I've got a beef with Burger King's latest shtick. The burger company has announced the introduction of a new cryptocurrency in Russia, called WhopperCoin. Like its better-known cousin bitcoin, WhopperCoin uses blockchain technology. What makes the WhopperCoin distinct is that users accumulate more of it not through computer mining, as with bitcoin, but rather by purchasing Burger King's sandwiches.
What causes me the most concern about Burger King's offering is their spokesperson's claim that the WhopperCoin is an "investment vehicle." Describing any cryptocurrency as an investment, especially one linked to the number of burgers one buys, may well be the definition of a whopper. But let me be clear: No one should consider this coin offering or any cryptocurrency to be an investment.
As with bitcoin, the market value of the WhopperCoin will fluctuate in value based purely on sentiment and the direction of the wind, not based on anything linked to economic fundamentals. Hence its price will be prone to wild gyrations that make it most unsuitable for all but gamblers seeking extremely high-risk ways to speculate. Furthermore, Burger King retains the right to shut down the market for WhopperCoin whenever it sees fit, an action that would render all the coins in circulation as worthless. Again, this does not make for great investment material.
What I commend Burger King for is their catchy marketing.
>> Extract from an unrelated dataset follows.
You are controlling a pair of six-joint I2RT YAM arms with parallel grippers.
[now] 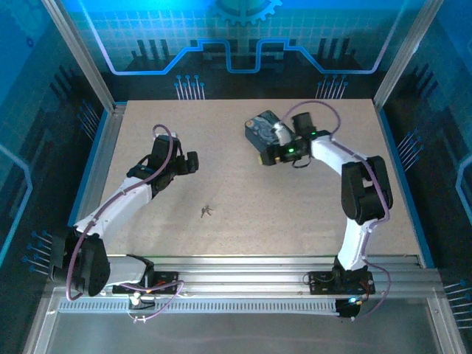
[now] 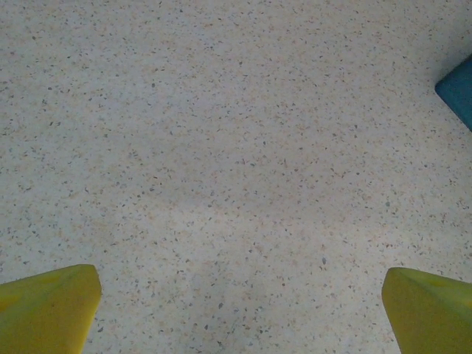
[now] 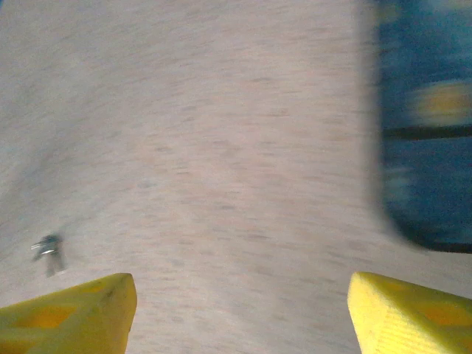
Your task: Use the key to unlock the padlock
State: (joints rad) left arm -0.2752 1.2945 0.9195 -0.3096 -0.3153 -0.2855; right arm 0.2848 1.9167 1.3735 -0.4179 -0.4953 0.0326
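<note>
On the surface (image 1: 243,243), centre-front: padlock (image 1: 206,212), a tiny dark-and-silvery speck lying loose, well apart from both hands.
Key: can't separate it from the padlock at this size, so cannot tell where exactly it lies.
Padlock, right wrist view: blurred dark and silvery bit (image 3: 48,251) at lower left, outside the left yellow fingertip, not between the fingers.
Left hand (image 1: 190,162): spread fully wide, nothing in it. Sits over the left-centre of the surface, up and left of the padlock.
Left wrist view: yellow fingertips (image 2: 48,306) in the two bottom corners, bare speckled surface between them.
Right hand (image 1: 267,157): fingers well apart, grips nothing. Just beside the near edge of the box; contact cannot be told.
Box (image 1: 258,127): dark blue, far centre-right of the surface, partly covered by the right wrist. In the right wrist view it is a blurred blue block at the right edge, beyond the right fingertip.
Teal-blue corner (image 2: 457,88): at the right edge of the left wrist view; can't tell what it belongs to.
</note>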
The WhopperCoin is essentially a loyalty program for people who buy burgers. The use of the blockchain technology as the basis for recording loyalty points is a first, to the best of my knowledge. No one can blame a publicly traded company for trying to hitch a ride on the bitcoin bubble by labelling their rewards program as a cryptocurrency. But making explicit statements about its suitability as an investment product is outright dangerous and would certainly land the company in hot water if expressed in Canada.
The recent global craze for cryptocurrencies has not only fuelled the price of a bitcoin to new heights of more than $4,500 (U.S.) in recent days, it has also caught the attention of the Ontario Securities Commission and the Canadian Securities Administrators. These regulators have noticed an alarming proliferation of "initial coin offerings" and "initial token offerings," whereby companies raise capital in exchange for digital currency, and they have highlighted the potential harms that can arise to investors and have urged players in Canadian capital markets to ensure they are respecting all securities law requirements.
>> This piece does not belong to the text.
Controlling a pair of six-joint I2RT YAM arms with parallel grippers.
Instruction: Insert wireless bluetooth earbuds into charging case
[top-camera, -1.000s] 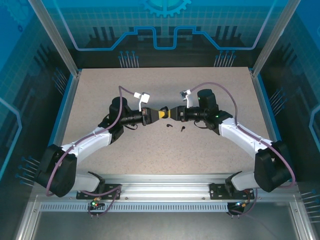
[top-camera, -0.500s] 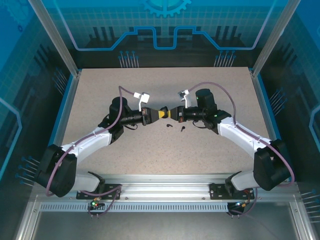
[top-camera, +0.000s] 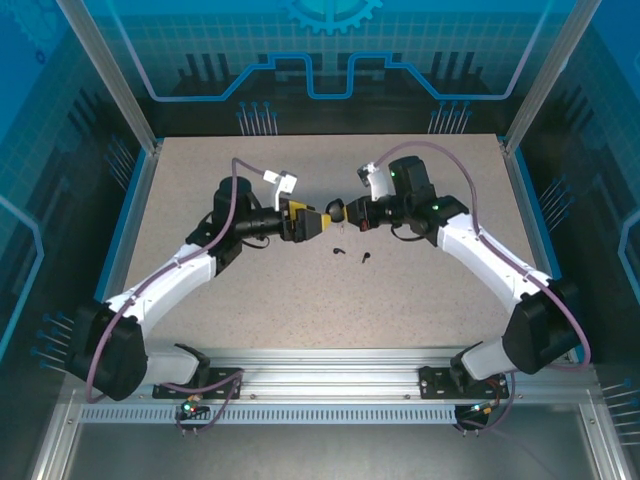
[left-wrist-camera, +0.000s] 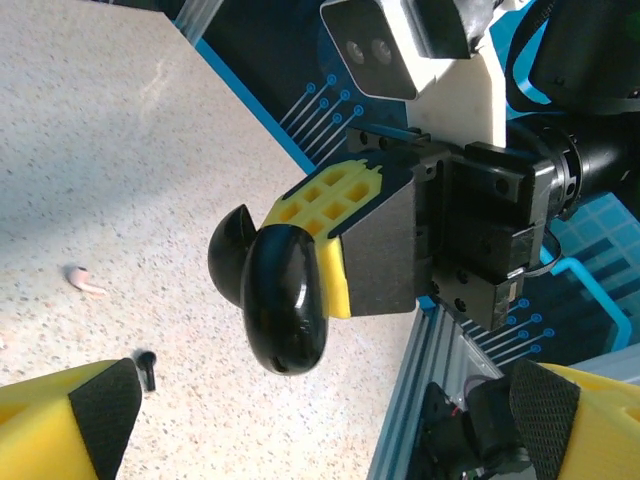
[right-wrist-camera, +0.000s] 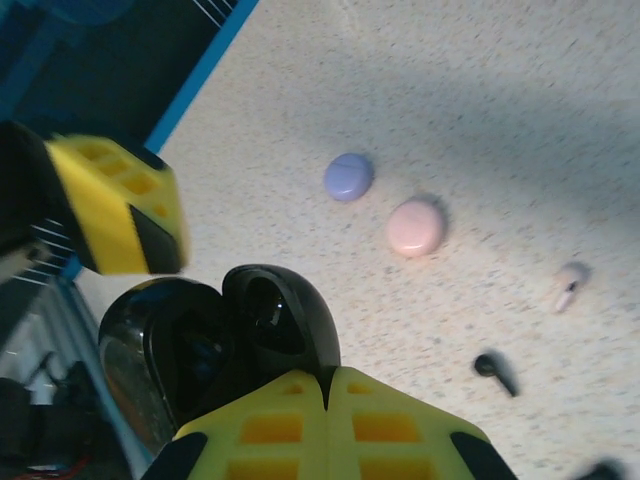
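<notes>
The speckled table (top-camera: 420, 290) carries everything. Over its middle the left gripper (top-camera: 320, 221) stands spread wide with nothing between its fingers, facing the right gripper (top-camera: 347, 212). The right gripper is clamped on the black charging case (right-wrist-camera: 225, 340), whose lid is hinged open. A pink case (right-wrist-camera: 416, 227) and a lavender case (right-wrist-camera: 348, 176) lie side by side on the table. A black earbud (top-camera: 338, 251) and a second black earbud (top-camera: 364, 257) lie just nearer the table's near edge than both grippers. A pale pink earbud (right-wrist-camera: 571, 282) lies near one of them.

no words, numbers or brand marks can be read anywhere. the blue back panel (top-camera: 200, 50) carries a gear emblem (top-camera: 330, 12) and circuit-style lines, all without letters.
</notes>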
Burger King may be sincere in introducing its new loyalty program and playful with the use of language such as "investment," but cryptocurrencies are fast gaining recognition among regulators as potential shell games, and so caution is warranted. Time will tell whether Burger King has bitten off more than it can chew with its new Russian cryptocash. Meanwhile, investors should be on the look-out for similar shenanigans closer to home.